What is the benefit of using Oracle for the LRS?
Oracle can provide a way to do queries without using a GIS. Iowa DOT can pull data from an Integrated Database Management System (IDMS) database and use a native SQL to do the LRS transformation and then store the data with geometry in Oracle, without any front-end presentation tier software. This is all done by Information Technology support staff. The end user just wants to see the geometry.
Do you have any interest in having a MicroStation/Bentley Map presentation tier?
You can connect MicroStation to Oracle and view LRS data.
What is the average element length?
The longest anchor section is 5.1 miles, which is based on statistical analysis.
How do you handle dividing a linear element into subsections when roadway features change within the linear features?
We purposefully separate the LRS from business data so the LRS can remain as pure as possible. We let business data divide into segments based upon business data requirements. Iowa DOT supports dynamic segmentation and is also in the process of integrating the roadway inventory data into a new database that will use the LRS for its location component.
Have you looked at integrating more of the LRS process within an Oracle environment?
Iowa DOT has not looked into that. We have worked with a spatial application programming interface (API) but it may not be cost-effective to re-engineer what we already have.
Can you comment on your accuracy of anchor points? Early on, you put pipes in the field. How do you collect them and what is level of precision?
Iowa DOT has a number of data sets that are statewide and we have aerial imagery with 1-meter of resolution. The majority of data collected for rural areas is at that resolution. We wanted to use aerial images since we have a wealth of this information. We got in the ground floor when Oracle starting aping spatial functionality. Anchor points should be within several meters.
Are you using open-source GIS to publish key markup language (KML) data? How are you integrating with Google Earth?
Oracle doesn't have a KML exporter, so we wrote one to export to KML. You can use GeoMedia or ArcGIS to export out. Using the service layer, they will read Oracle directly and output KML on the fly. We are also using web mapping services (WMS) and KML.
Have you made a transition from the route reference post to a route coordinate? Did you have people around the organization with route miles?

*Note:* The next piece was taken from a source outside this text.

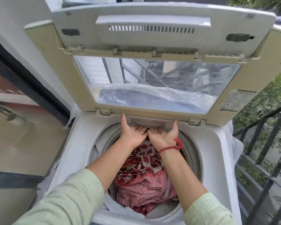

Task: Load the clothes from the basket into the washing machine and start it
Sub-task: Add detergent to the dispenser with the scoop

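Observation:
A white top-loading washing machine [212, 143] stands with its folding lid [152, 28] raised. Red and pink patterned clothes [144, 174] fill the drum. My left hand [133, 134] and my right hand [163, 135] are side by side, palms up, at the back of the drum opening. Their fingers reach under a small grey drawer-like panel [146, 121] in the back rim, and both thumbs point up beside it. The fingertips are partly hidden under that panel. A red thread is tied round my right wrist. No basket is in view.
A wall and a dark-framed glass door [23, 98] are close on the left. On the right runs a black metal railing [266, 143] with greenery behind it. Clear plastic sheeting [235, 143] hangs round the machine's body.

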Demonstrator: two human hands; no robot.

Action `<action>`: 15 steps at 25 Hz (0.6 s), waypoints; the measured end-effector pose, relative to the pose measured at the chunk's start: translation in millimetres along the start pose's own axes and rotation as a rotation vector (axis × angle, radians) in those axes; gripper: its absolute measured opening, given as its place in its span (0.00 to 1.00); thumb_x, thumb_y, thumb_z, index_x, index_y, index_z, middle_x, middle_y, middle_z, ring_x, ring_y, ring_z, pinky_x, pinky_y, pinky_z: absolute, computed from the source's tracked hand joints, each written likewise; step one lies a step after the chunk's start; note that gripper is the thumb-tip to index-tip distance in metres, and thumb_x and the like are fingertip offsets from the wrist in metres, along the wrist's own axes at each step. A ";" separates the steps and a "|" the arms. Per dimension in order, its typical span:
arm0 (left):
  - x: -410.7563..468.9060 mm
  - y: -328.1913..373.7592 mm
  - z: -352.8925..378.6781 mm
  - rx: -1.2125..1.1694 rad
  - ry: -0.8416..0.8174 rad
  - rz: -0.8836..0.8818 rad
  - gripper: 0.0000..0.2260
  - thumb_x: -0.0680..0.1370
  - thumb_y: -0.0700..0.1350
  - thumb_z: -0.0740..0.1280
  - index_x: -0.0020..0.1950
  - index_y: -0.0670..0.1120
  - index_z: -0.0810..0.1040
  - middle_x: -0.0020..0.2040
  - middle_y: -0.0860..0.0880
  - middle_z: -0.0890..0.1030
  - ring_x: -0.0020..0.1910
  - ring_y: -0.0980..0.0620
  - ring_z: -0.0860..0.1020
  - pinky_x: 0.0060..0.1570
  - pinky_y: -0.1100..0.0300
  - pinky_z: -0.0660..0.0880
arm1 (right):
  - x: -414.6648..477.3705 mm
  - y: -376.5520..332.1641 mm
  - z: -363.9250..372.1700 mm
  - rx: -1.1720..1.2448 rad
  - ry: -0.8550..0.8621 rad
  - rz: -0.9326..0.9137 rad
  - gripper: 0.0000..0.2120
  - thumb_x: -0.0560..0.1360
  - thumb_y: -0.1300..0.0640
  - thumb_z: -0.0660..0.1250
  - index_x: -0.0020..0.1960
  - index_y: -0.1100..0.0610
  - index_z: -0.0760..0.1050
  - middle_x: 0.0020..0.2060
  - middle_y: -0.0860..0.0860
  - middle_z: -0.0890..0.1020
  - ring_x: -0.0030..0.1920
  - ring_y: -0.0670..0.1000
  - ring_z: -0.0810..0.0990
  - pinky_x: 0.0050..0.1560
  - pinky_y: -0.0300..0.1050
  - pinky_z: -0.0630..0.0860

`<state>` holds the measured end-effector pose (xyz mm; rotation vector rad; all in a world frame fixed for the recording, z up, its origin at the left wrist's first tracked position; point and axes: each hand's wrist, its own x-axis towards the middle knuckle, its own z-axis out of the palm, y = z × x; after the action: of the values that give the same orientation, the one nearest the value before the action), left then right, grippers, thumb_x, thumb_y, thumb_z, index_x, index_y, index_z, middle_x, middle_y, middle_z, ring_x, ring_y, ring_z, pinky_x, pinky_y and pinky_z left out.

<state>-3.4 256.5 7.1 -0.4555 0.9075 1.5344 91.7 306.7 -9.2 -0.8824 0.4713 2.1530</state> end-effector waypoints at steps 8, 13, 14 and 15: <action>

Our recommendation is to use coordinate routes. Some signs we maintain are off our system. We want to minimize the things that can go wrong with data collection. The system also contains route and milepost data. The problem with route mileposts is that data becomes outdated more quickly. We have had issues with maintaining the accurate location of mileposts.
Do you have a dollar figure for the Bentley and Intergraph software required?

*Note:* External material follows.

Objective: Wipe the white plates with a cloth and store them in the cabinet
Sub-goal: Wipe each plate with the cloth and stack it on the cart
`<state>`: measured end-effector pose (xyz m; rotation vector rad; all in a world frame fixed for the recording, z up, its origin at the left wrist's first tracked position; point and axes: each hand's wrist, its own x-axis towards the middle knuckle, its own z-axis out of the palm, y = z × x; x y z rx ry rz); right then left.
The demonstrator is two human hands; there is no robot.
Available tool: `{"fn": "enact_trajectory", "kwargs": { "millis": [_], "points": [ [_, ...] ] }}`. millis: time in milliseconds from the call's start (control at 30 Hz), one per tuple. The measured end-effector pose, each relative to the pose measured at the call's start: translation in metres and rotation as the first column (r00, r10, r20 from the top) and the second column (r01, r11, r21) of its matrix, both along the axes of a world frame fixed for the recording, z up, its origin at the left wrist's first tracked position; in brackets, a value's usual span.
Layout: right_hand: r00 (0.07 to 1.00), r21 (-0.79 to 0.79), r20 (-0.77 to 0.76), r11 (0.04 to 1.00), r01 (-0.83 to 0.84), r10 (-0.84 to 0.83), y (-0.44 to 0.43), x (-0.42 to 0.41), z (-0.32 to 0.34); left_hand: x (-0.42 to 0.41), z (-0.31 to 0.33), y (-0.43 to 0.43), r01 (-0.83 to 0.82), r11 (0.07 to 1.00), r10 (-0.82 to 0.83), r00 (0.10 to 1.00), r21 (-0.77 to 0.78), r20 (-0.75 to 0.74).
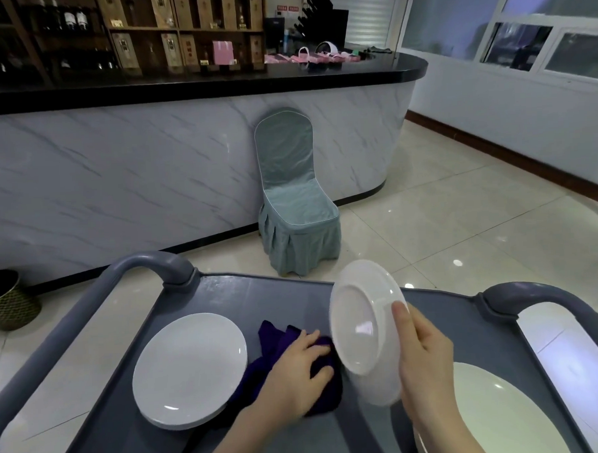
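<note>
Right now you are at the wiping step: nearest you, by the cart's (259, 289) near right corner, a large pale plate (498, 419) lies flat, and just above it your right hand (423, 354) is clamped on the rim of a white plate (360, 329), thumb on the underside, holding it up on edge with that underside turned toward you. Your left hand (297, 373) sits just left of it, fingers curled over the purple cloth (275, 340), which is bunched on the middle of the cart; cloth and held plate look to be touching or nearly so at the plate's lower left edge, though I cannot tell which. The next move, as I judge it, calls for you to lift the cloth onto the plate's face and rub across it while the right hand keeps the rim steady. Toward the cart's left side a stack of plates (190, 368) rests flat, just beside the cloth. Beyond the cart's far edge stands a covered chair (296, 199) against the marble-fronted bar (150, 157). No cabinet is in view, so storing looks some way off.
</note>
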<state>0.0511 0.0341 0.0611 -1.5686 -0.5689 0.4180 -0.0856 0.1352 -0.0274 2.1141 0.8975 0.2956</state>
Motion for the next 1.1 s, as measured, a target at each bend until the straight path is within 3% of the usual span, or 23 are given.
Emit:
{"fn": "enact_trajectory", "kwargs": {
  "millis": [67, 100, 167, 200, 267, 333, 400, 533, 600, 700, 800, 933, 1100],
  "points": [
    [0.991, -0.020, 0.131, 0.999, -0.025, 0.027, 0.002, -0.003, 0.001, -0.006, 0.018, 0.007, -0.151, 0.980, 0.170, 0.974, -0.129, 0.151],
    [0.976, -0.032, 0.210, 0.998, -0.055, 0.061, 0.004, -0.006, 0.001, -0.007, 0.029, 0.012, -0.224, 0.929, 0.298, 0.925, -0.294, 0.235],
    [0.889, -0.073, 0.430, 0.988, -0.138, 0.156, 0.006, -0.015, -0.004, -0.008, 0.050, 0.022, -0.184, 0.715, 0.515, 0.791, -0.675, 0.330],
    [0.799, -0.107, 0.567, 0.979, -0.172, 0.202, 0.009, -0.021, -0.006, -0.010, 0.058, 0.027, -0.108, 0.595, 0.593, 0.728, -0.796, 0.345],
    [0.546, -0.181, 0.789, 0.955, -0.234, 0.284, 0.015, -0.034, -0.013, -0.017, 0.066, 0.035, -0.057, 0.486, 0.663, 0.675, -0.872, 0.326],
    [0.311, -0.255, 0.891, 0.931, -0.259, 0.331, 0.021, -0.045, -0.024, -0.029, 0.065, 0.040, -0.115, 0.495, 0.688, 0.658, -0.861, 0.307],
    [0.244, -0.373, 0.855, 0.869, -0.324, 0.458, 0.026, -0.052, -0.031, -0.042, 0.056, 0.043, -0.182, 0.483, 0.731, 0.621, -0.856, 0.281],
    [0.362, -0.645, 0.503, 0.620, -0.446, 0.785, 0.041, -0.055, -0.042, -0.070, 0.034, 0.047, -0.236, 0.433, 0.794, 0.556, -0.870, 0.245],
    [0.502, -0.678, 0.462, 0.656, -0.331, 0.731, 0.049, -0.048, -0.054, -0.085, 0.024, 0.051, -0.266, 0.412, 0.827, 0.511, -0.872, 0.235],
    [0.744, -0.669, 0.433, 0.734, -0.113, 0.509, 0.062, -0.043, -0.067, -0.111, 0.009, 0.057, -0.305, 0.396, 0.849, 0.481, -0.866, 0.219],
    [0.902, -0.649, 0.155, 0.729, -0.215, 0.404, 0.079, -0.050, -0.082, -0.135, -0.006, 0.064, -0.342, 0.392, 0.853, 0.483, -0.854, 0.198],
    [0.927, -0.580, -0.051, 0.745, -0.330, 0.372, 0.095, -0.075, -0.094, -0.164, -0.017, 0.071, -0.393, 0.420, 0.835, 0.521, -0.818, 0.178],
    [0.914, -0.562, -0.010, 0.753, -0.341, 0.406, 0.119, -0.105, -0.112, -0.204, -0.030, 0.083, -0.567, 0.513, 0.820, 0.546, -0.644, 0.173]
  ]
}}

LDMX runs about $20,000 and GeoMedia Professional runs about $8,500 per concurrent license. You will also need GeoMedia Transaction Manager at $7,000 per seat. It would useful to get more specific quotes from Bentley and Intergraph directly due to the complexity of different pricing packages and various required business needs.
To conclude the webinar, Mr. Sarmiento presented some other information and resources related to applications of GIS in transportation:
- The American Association of State Highway Officials (AASHTO) sponsors an annual GIS for Transportation (GIS-T) symposium. The 2009 symposium will be held in Oklahoma City, Oklahoma, from April 5-8. The AASHTO GIS-T symposium website is available at http://www.gis-t.org/index.php
- FHWA has developed a new quarterly GIS in Transportation newsletter to share information about significant geospatial transportation news, events, and applications. Newsletters are available at http://www.gis.fhwa.dot.gov/newsletters.asp
- FHWA's GIS in Transportation website highlights innovative uses of GIS for transportation and offers related information, opportunities, and resources for sharing uses and applications of GIS. The website is available at https://www.gis.fhwa.dot.gov/
- The next webinar in the FHWA-sponsored GIS in Transportation webinar series will occur in approximately three months. Details for the future event and other upcoming webinars will be publicized on the GIS-T yahoo group distribution list, in emails to State DOT GIS managers, and on FHWA's GIS in Transportation website.